__Directions__.
From the data below, return only the lines from the one with "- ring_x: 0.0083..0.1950" through the one with "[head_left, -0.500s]", exact and inclusive, with pictures left out.

__Recorded information__.
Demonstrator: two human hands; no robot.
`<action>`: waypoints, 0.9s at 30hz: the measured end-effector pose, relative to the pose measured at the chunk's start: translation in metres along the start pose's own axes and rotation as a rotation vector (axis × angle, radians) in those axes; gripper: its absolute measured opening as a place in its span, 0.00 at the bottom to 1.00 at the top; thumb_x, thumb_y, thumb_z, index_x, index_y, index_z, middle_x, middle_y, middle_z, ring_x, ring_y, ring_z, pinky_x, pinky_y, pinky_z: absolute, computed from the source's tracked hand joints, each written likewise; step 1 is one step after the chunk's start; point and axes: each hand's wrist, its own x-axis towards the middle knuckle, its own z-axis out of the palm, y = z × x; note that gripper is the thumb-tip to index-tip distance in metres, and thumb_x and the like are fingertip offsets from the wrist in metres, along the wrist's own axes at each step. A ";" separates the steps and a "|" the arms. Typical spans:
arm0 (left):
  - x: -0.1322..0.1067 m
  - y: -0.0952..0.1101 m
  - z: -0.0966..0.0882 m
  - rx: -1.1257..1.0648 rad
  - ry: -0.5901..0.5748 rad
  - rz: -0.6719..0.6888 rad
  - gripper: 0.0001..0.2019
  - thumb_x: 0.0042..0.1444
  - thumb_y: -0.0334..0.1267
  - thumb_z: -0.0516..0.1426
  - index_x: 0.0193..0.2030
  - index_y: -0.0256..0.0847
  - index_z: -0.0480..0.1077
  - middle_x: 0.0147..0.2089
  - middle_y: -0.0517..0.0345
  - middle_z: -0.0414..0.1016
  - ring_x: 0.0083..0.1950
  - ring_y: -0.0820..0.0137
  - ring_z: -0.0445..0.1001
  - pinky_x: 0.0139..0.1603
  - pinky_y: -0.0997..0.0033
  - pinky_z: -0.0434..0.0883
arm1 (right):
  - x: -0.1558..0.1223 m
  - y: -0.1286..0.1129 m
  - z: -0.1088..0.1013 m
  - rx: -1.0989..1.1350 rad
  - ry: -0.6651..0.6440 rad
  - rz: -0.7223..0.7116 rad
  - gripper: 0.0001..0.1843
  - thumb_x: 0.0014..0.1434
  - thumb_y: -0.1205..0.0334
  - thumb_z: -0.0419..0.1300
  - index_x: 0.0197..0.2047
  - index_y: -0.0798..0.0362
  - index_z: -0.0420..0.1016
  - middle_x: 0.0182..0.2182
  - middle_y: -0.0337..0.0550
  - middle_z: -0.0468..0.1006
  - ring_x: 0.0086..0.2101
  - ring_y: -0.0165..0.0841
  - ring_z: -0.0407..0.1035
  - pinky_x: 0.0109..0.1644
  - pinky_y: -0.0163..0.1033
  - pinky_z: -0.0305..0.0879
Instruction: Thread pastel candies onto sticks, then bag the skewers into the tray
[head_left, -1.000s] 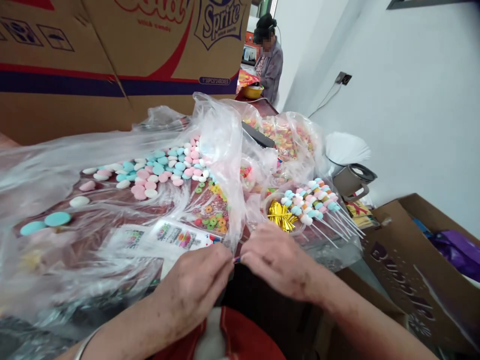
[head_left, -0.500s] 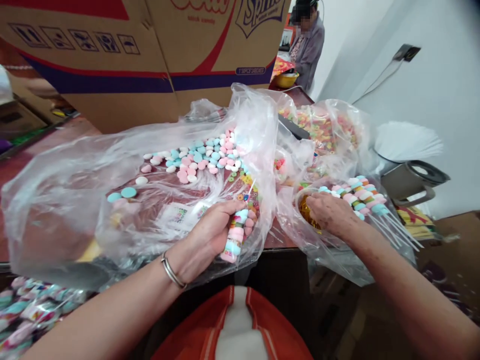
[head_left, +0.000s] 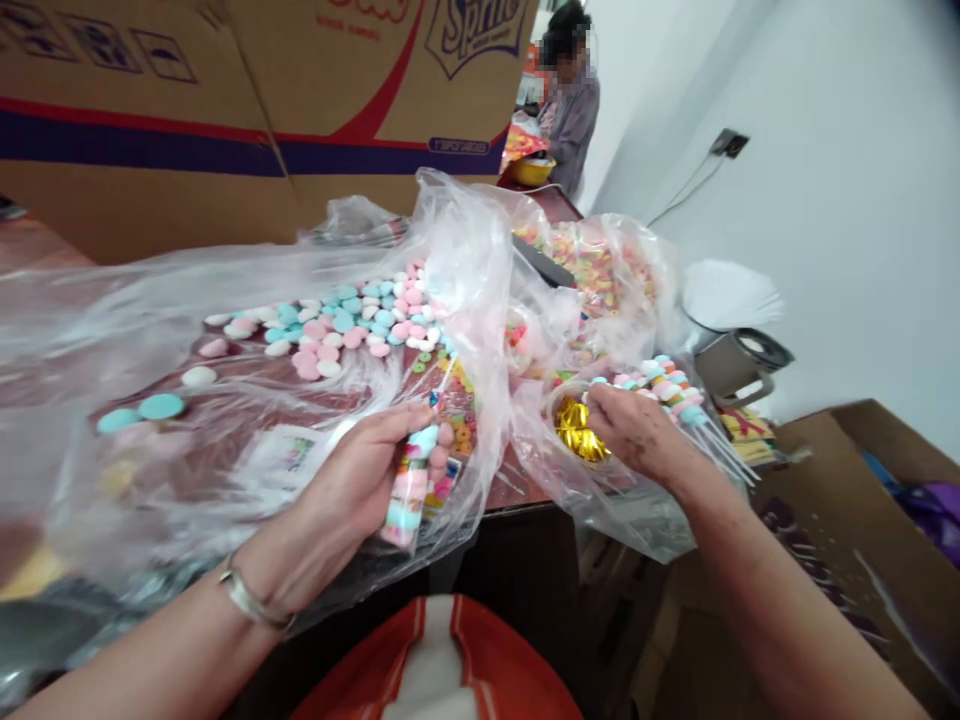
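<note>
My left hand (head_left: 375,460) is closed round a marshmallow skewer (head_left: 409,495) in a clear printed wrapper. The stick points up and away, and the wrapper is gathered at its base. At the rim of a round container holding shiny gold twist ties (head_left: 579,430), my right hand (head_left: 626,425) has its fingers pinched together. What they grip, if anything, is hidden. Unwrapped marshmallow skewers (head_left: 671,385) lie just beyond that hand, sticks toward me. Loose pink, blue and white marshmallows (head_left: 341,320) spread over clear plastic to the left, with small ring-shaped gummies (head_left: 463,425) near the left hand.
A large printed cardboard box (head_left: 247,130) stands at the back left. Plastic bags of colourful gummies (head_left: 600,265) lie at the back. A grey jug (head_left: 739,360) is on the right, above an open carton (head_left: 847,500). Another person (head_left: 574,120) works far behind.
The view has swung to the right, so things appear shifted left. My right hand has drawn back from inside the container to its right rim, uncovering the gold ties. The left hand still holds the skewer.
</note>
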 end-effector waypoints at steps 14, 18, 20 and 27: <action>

__Finished task__.
  - ring_x: 0.0083..0.1950
  - ring_y: -0.0820..0.0137
  - ring_z: -0.0445..0.1001
  - pinky_x: 0.0139..0.1603
  - pinky_y: -0.0997..0.0033
  - pinky_z: -0.0434..0.0883
arm1 (right):
  - x: -0.1558..0.1223 m
  - y: -0.1286..0.1129 m
  - z: -0.1088..0.1013 m
  - rx: -1.0989..1.1350 rad
  - ry: -0.6651..0.6440 rad
  - rz: -0.7223..0.7116 rad
  - gripper: 0.0001..0.1843
  - thumb_x: 0.0014..0.1434
  - thumb_y: -0.1205..0.0334
  - thumb_z: -0.0419..0.1300
  - index_x: 0.0197..0.2047
  - index_y: -0.0798..0.0362
  - index_z: -0.0420..0.1016
  - middle_x: 0.0182..0.2182
  - middle_y: -0.0337..0.0550
  - middle_z: -0.0468..0.1006
  - ring_x: 0.0086..0.2101
  - ring_y: -0.0165..0.0841
  - ring_z: -0.0407..0.1035
  - pinky_x: 0.0109..0.1644
  - pinky_y: -0.0163..0.1033
  - pinky_z: -0.0305..0.0879
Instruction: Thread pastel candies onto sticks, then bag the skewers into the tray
[head_left, -1.000s] 
[head_left, -0.500s] 

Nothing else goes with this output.